● **ACTION ITEM**
Give the whole listing below once more, exactly, without pictures.

● **EXERCISE DATA**
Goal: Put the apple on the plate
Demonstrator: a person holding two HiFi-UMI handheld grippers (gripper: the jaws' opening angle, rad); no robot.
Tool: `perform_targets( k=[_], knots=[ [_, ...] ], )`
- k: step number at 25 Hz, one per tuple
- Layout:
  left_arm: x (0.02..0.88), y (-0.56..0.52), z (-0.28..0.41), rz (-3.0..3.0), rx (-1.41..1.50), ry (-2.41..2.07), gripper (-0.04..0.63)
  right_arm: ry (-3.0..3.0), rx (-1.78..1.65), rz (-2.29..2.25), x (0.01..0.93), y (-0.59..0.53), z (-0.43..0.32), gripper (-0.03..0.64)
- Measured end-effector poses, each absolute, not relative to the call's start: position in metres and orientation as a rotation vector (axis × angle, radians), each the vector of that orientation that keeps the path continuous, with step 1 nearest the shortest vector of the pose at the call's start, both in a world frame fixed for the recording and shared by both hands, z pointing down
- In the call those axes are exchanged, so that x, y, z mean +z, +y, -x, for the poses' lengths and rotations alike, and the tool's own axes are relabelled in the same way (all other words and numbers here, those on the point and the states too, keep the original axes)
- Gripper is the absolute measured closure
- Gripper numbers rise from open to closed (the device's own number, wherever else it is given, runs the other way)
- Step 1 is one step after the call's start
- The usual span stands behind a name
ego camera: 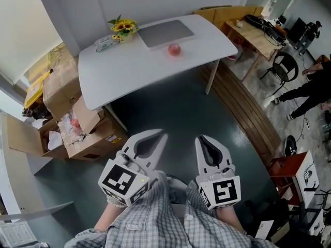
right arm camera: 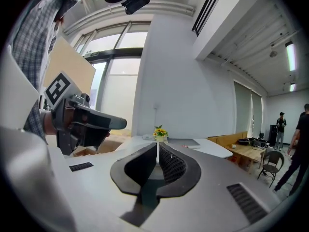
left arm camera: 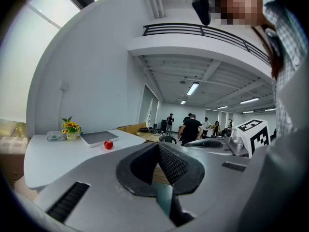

● **FINISHED EXERCISE**
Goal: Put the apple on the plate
Demonstrator: a person holding two HiFi-UMI handheld grippers (gripper: the jaws' opening angle, rad); no robot.
Tool: `perform_targets( k=[_], knots=[ [_, ...] ], )`
- k: step number at 25 Hz, one per tuple
- Layout:
  left_arm: x (0.02..0.88), y (-0.56..0.52), z (-0.28..0.41), rz (-3.0..3.0), rx (-1.41..1.50), ry (-2.41..2.07), gripper (-0.04..0.63)
  right_arm: ry (-3.0..3.0), rx (-1.78..1.65), rz (-2.29..2.25), x (0.01..0.93), y (-0.59..0.53), z (-0.43..0.32), gripper (-0.03..0.64)
- Measured end-effector poses, each absolute, not relative to the call's start: position in metres and orientation as a rotation vector (axis × angle, radians), each the vector of that orientation that keeps the path continuous, with step 1 nearest the shortest vector of the pose at the call's start, both in a world frame fixed for the recording and shared by both hands, z pointing down
- In the call those axes are exchanged, so that x, y, z mean +z, +y, -x, for the poses' lengths and rotations alike, and the tool's own axes are relabelled in the same way (all other words and numbers here, those on the point and the states too, keep the original axes)
- Gripper is the absolute measured closure
- Gripper numbers rise from open to closed (the device's own number, wherever else it is given, runs the other way)
- Step 1 is one step after the call's start
- The usual span stands behind a name
ego camera: 
right arm camera: 
left arm camera: 

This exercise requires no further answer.